/deep-orientation

Fast and robust upper body orientation estimation for mobile robotic applications

Primary LanguagePythonOtherNOASSERTION

Deep Orientation

Fast and Robust Upper Body Orientation Estimation for Mobile Robotic Applications using Tensorflow (Python 3.6).

Installation

  1. Clone repository:

    git clone https://github.com/tui-nicr/deep-orientation.git
  2. Set up environment and install dependencies:

    # create Python 3.6 environment
    conda create --name env_deep_orientation python=3.6
    conda activate env_deep_orientation
    
    # install dependencies
    # GPU version:
    pip install -r /path/to/this/repository/requirements_gpu.txt [--user]
    # CPU version:
    pip install -r /path/to/this/repository/requirements_cpu.txt [--user]
    
    # opt. dependencies to plot models, see src/plot_models.py
    conda install graphviz pydot
  3. For network training: Download NICR RGB-D Orientation Data Set and install dataset package

Apply already trained network for orientation estimation

  • Change directory to src

    cd /path/to/this/repository/src
  • Apply best performing modified beyer architecture network (depth input, biternion output, mean absolute error of 5.28° on test set)
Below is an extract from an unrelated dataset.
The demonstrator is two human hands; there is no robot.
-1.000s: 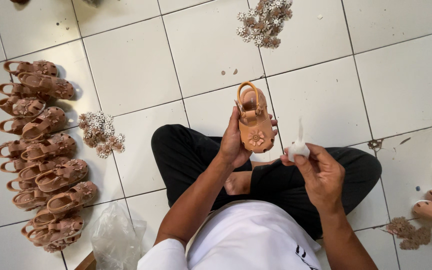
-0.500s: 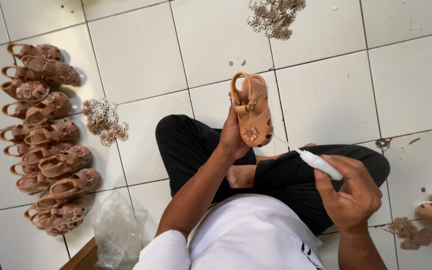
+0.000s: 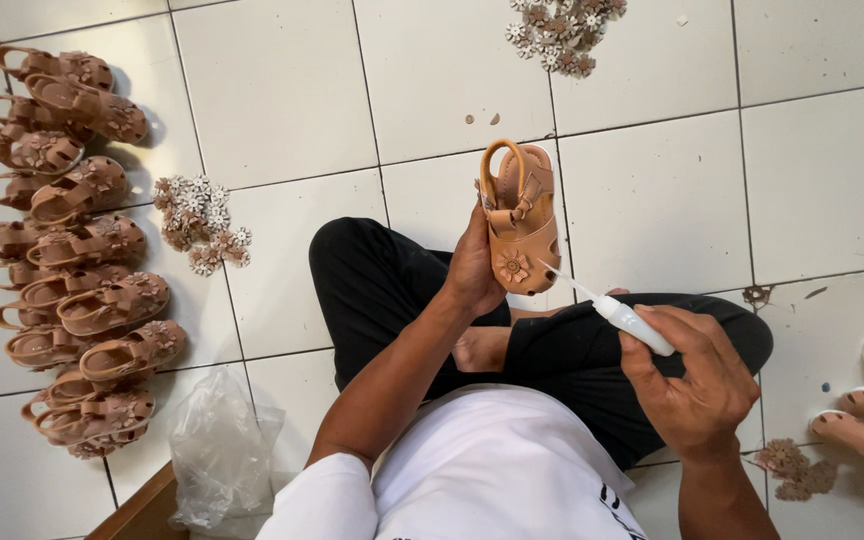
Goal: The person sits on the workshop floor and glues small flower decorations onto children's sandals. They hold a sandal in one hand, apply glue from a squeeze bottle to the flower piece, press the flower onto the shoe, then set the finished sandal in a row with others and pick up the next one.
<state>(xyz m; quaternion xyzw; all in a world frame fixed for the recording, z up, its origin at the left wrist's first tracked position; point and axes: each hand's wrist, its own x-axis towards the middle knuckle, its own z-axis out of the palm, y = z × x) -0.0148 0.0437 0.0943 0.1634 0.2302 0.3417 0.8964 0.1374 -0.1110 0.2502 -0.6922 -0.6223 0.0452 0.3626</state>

    # single prediction (without dropout sampling)
    python inference.py \
        beyer_mod_relu \
        ../trained_networks/beyer_mod_relu__depth__126x48__biternion__0_030000__1/weights_valid_0268.hdf5 \
        ../nicr_rgb_d_orientation_data_set_examples/small_patches \
        --input_type depth \
        --input_preprocessing standardize \
        --input_height 126 \
        --input_width 48 \
        --output_type biternion \
        --n_samples 1
        [--cpu]
    

    beyer_mod_relu_depth_without_sampling

    # multiple predictions to estimate uncertainty (with dropout sampling)
    python inference.py \
        beyer_mod_relu \
        ../trained_networks/beyer_mod_relu__depth__126x48__biternion__0_030000__1/weights_valid_0268.hdf5 \
        ../nicr_rgb_d_orientation_data_set_examples/small_patches \
        --input_type depth \
        --input_preprocessing standardize \
        --input_height 126 \
        --input_width 48 \
        --output_type biternion \
        --n_samples 25
        [--cpu]      

    beyer_mod_relu_depth_with_sampling

  • Apply best performing MobileNet v2 architecture network (depth input, biternion output, mean absolute error of 5.17° on test set)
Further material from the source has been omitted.